Including those of us who own our own homes.

Photo credit: Capri23Auto, CC0 Public Domain

Get ready to have your mind blown, because we’re going to look at rising rent costs for both renters and homeowners:

Rental income just hit an all-time high. Here’s how that drives a wedge between ‘haves’ and ‘have-nots’

You already know the rent is too damn high. But here’s fresh evidence that something’s amiss in the housing market: one metric of measuring housing costs has never been so high.

Rental income as a share of gross domestic product hit an all-time high of 3.86% in the first quarter, according to government data out Friday.

This in itself should be no surprise. We’ve run so many articles on “hey, the rent is higher than it was” and “no wait, it’s even HIGHER” now that I am only going to pull one as an example:

Celebrate the 20th Anniversary of ‘Rent’ With the Highest Rent in 20 Years

But here’s where the data gets interesting. The “rental income” metric includes both rent, like, what we pay every month, and something called “imputed income,” which essentially means what homeowners would be paying in rent if they didn’t own their homes.
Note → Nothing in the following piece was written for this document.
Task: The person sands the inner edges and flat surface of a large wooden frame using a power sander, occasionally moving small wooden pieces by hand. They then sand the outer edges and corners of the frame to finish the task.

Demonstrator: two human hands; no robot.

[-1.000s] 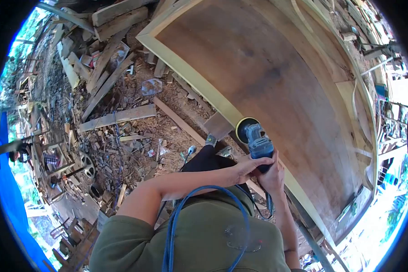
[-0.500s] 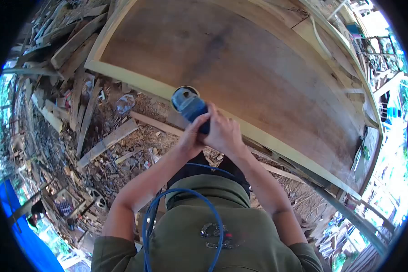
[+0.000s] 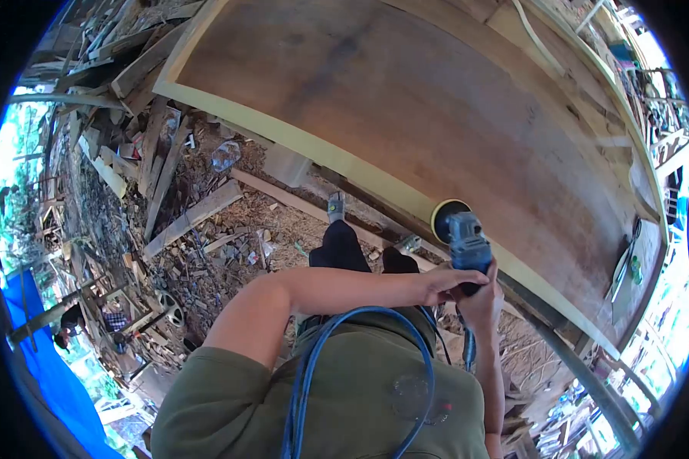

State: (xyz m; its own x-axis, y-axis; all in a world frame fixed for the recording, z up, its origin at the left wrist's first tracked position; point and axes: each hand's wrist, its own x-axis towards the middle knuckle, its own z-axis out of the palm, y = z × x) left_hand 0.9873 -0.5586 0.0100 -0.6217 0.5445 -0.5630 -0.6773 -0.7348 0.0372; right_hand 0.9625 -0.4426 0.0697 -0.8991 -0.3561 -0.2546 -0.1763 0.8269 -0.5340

As Sam Khater, deputy chief economist for CoreLogic, explains it: this measurement captures the cost of housing by estimating how much homeowners would charge themselves to live in the residences they own.
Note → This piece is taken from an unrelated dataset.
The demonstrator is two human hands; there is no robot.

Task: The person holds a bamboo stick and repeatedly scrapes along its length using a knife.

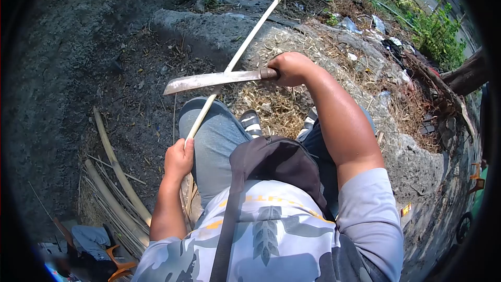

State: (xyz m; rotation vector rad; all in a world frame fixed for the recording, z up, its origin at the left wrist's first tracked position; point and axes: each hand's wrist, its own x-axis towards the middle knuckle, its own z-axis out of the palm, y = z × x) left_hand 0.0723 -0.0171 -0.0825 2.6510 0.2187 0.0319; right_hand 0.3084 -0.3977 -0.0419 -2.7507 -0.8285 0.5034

Homeowner rental income accounts for roughly 70% of total rental income, while tenant-paid rental income makes up about 30% — very roughly approximating the homeownership rate for the country as a whole.
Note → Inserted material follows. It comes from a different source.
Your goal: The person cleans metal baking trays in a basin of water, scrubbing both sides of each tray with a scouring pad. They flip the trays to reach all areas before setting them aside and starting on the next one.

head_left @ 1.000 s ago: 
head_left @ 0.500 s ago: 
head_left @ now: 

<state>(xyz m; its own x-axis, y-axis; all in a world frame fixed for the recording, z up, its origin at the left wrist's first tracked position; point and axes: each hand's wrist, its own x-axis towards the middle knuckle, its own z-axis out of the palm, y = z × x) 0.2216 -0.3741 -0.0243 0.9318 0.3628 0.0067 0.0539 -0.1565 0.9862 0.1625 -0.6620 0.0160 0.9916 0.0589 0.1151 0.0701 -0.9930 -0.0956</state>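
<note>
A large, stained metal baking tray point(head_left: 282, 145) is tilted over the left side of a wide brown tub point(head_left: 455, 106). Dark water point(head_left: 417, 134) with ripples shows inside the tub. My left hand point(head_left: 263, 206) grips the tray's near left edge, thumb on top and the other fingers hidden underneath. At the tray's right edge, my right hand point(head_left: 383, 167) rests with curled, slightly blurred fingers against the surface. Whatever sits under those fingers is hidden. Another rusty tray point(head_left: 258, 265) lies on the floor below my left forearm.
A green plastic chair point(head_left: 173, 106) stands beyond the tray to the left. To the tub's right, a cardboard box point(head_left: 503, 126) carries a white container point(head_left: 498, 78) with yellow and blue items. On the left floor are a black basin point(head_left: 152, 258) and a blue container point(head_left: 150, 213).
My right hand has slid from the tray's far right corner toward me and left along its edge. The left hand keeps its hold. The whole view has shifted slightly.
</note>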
So. Follow along, because your mind’s going to get BLOWN: because the housing market is so high right now (pun intended, I guess) the cost of living in your own home is higher than it’s ever been, both in imputed and literal terms. The cost of renting, meanwhile, rises commensurately—because, again, homes are more expensive than ever.

This means that everyone who saves up to buy a home at a higher-than-ever cost—plus everyone who buys properties for investment and/or to rent them—makes the rent higher for the rest of us, which prevents us from being able to buy homes too!

Then the people who are living in these properties (and/or renting them) find themselves stuck because of the imputed cost of living there (plus the literal, actual mortgages), and if the property is in any way rentable, they raise the rent!

But the imputed cost of renting wouldn’t be so high if the actual cost of renting weren’t so high! If the market value of a home weren’t higher than ever, the imputed cost of living in that home after you already owned it wouldn’t be higher than ever!

Numbers are made up! The economy is a circle! My mind is SO BLOWN!

In conclusion: if you own your home, you are paying too much invisible rent on it. Also, all of us are paying more in rent than ever before—which is the same story The Billfold has been running for the past five years.